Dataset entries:
[Start of section]

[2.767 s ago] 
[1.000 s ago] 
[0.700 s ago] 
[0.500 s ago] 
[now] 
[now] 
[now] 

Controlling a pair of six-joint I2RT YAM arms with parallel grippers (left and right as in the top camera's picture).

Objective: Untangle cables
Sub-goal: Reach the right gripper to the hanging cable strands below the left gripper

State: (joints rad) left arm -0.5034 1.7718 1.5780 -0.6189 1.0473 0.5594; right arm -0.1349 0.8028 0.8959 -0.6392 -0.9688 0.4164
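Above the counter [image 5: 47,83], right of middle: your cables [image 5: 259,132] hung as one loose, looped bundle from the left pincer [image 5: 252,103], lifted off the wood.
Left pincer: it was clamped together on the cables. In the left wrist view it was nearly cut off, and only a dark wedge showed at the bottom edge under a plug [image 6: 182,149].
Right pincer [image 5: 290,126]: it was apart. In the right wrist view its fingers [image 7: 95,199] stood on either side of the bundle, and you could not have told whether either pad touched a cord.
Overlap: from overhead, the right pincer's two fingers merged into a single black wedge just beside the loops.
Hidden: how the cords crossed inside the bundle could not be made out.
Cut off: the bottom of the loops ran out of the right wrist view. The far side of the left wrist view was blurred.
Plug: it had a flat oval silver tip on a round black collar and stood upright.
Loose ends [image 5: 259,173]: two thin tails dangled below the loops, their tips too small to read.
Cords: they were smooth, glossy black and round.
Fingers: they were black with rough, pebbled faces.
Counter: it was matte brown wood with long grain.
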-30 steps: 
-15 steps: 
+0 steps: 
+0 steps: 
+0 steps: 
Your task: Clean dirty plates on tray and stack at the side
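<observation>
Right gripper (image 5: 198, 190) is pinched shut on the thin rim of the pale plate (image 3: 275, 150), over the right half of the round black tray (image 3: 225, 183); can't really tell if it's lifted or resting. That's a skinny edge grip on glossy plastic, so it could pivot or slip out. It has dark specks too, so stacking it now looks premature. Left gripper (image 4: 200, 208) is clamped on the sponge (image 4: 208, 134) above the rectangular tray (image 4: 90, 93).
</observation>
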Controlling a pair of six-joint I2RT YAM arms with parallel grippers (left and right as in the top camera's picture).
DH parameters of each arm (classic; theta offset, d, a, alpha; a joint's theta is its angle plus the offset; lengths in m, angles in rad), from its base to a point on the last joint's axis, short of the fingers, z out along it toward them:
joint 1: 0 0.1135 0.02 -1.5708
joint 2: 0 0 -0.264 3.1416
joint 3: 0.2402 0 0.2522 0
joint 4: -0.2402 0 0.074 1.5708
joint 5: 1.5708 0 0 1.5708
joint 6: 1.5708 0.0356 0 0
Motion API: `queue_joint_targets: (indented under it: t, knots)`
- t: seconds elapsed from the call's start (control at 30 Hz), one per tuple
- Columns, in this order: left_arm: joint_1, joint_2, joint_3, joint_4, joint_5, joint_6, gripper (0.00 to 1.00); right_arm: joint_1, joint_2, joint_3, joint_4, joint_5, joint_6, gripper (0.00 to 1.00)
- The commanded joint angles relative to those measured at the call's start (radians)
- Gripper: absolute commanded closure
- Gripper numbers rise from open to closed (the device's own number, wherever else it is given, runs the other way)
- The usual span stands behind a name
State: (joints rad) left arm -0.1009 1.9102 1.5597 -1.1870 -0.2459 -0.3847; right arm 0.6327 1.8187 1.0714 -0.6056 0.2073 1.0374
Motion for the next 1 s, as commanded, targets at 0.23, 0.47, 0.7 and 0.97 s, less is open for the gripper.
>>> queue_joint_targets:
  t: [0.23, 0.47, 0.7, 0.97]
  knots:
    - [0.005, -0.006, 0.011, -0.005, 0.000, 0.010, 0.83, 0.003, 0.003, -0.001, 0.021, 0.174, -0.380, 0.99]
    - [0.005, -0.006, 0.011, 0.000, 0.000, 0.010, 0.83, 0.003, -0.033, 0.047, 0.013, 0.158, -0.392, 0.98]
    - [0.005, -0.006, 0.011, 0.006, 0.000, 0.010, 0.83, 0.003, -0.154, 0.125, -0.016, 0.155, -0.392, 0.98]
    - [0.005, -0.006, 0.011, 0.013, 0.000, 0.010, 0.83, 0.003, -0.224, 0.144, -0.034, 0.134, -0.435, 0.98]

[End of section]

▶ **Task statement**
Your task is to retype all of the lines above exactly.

▶ **Result of this exercise**
[2.767 s ago] 
[1.000 s ago] 
[0.700 s ago] 
[0.500 s ago] 
[now] 
[now] 
[now] 

Controlling a pair of six-joint I2RT YAM arms with parallel grippers (left and right as in the top camera's picture).

Objective: Untangle cables
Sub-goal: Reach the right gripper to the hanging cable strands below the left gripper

State: (joints rad) left arm -0.5034 1.7718 1.5780 -0.6189 1.0473 0.5594; right arm -0.1349 0.8028 0.8959 -0.6392 -0.9688 0.4164
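Above the counter [image 5: 47,83], right of middle: your cables [image 5: 259,132] hung as one loose, looped bundle from the left pincer [image 5: 252,103], lifted off the wood.
Left pincer: it was clamped together on the cables. In the left wrist view it was nearly cut off, and only a dark wedge showed at the bottom edge under a plug [image 6: 182,149].
Right pincer [image 5: 290,126]: it was apart. In the right wrist view its fingers [image 7: 95,199] stood on either side of the bundle, and you could not have told whether either pad touched a cord.
Overlap: from overhead, the right pincer's two fingers merged into a single black wedge just beside the loops.
Hidden: how the cords crossed inside the bundle could not be made out.
Cut off: the bottom of the loops ran out of the right wrist view. The far side of the left wrist view was blurred.
Plug: it had a flat oval silver tip on a round black collar and stood upright.
Loose ends [image 5: 259,173]: two thin tails dangled below the loops, their tips too small to read.
Cords: they were smooth, glossy black and round.
Fingers: they were black with rough, pebbled faces.
Counter: it was matte brown wood with long grain.
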-30 steps: 
-15 steps: 
+0 steps: 
+0 steps: 
+0 steps: 
Your task: Clean dirty plates on tray and stack at the side
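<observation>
Right gripper (image 5: 198, 190) is pinched shut on the thin rim of the pale plate (image 3: 275, 150), over the right half of the round black tray (image 3: 225, 183); can't really tell if it's lifted or resting. That's a skinny edge grip on glossy plastic, so it could pivot or slip out. It has dark specks too, so stacking it now looks premature. Left gripper (image 4: 200, 208) is clamped on the sponge (image 4: 208, 134) above the rectangular tray (image 4: 90, 93).
</observation>
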Controlling a pair of six-joint I2RT YAM arms with parallel grippers (left and right as in the top camera's picture).
DH parameters of each arm (classic; theta offset, d, a, alpha; a joint's theta is its angle plus the offset; lengths in m, angles in rad), from its base to a point on the last joint's axis, short of the fingers, z out along it toward them:
joint 1: 0 0.1135 0.02 -1.5708
joint 2: 0 0 -0.264 3.1416
joint 3: 0.2402 0 0.2522 0
joint 4: -0.2402 0 0.074 1.5708
joint 5: 1.5708 0 0 1.5708
joint 6: 1.5708 0.0356 0 0
Motion API: `queue_joint_targets: (indented under it: t, knots)`
- t: seconds elapsed from the call's start (control at 30 Hz), one per tuple
- Columns, in this order: left_arm: joint_1, joint_2, joint_3, joint_4, joint_5, joint_6, gripper (0.00 to 1.00); right_arm: joint_1, joint_2, joint_3, joint_4, joint_5, joint_6, gripper (0.00 to 1.00)
- The commanded joint angles relative to those measured at the call's start (radians)
- Gripper: absolute commanded closure
- Gripper numbers rise from open to closed (the device's own number, wherever else it is given, runs the other way)
- The usual span stands behind a name
State: (joints rad) left arm -0.1009 1.9102 1.5597 -1.1870 -0.2459 -0.3847; right arm 0.6327 1.8187 1.0714 -0.6056 0.2073 1.0374
Motion for the next 1 s, as commanded, targets at 0.23, 0.47, 0.7 and 0.97 s, less is open for the gripper.
>>> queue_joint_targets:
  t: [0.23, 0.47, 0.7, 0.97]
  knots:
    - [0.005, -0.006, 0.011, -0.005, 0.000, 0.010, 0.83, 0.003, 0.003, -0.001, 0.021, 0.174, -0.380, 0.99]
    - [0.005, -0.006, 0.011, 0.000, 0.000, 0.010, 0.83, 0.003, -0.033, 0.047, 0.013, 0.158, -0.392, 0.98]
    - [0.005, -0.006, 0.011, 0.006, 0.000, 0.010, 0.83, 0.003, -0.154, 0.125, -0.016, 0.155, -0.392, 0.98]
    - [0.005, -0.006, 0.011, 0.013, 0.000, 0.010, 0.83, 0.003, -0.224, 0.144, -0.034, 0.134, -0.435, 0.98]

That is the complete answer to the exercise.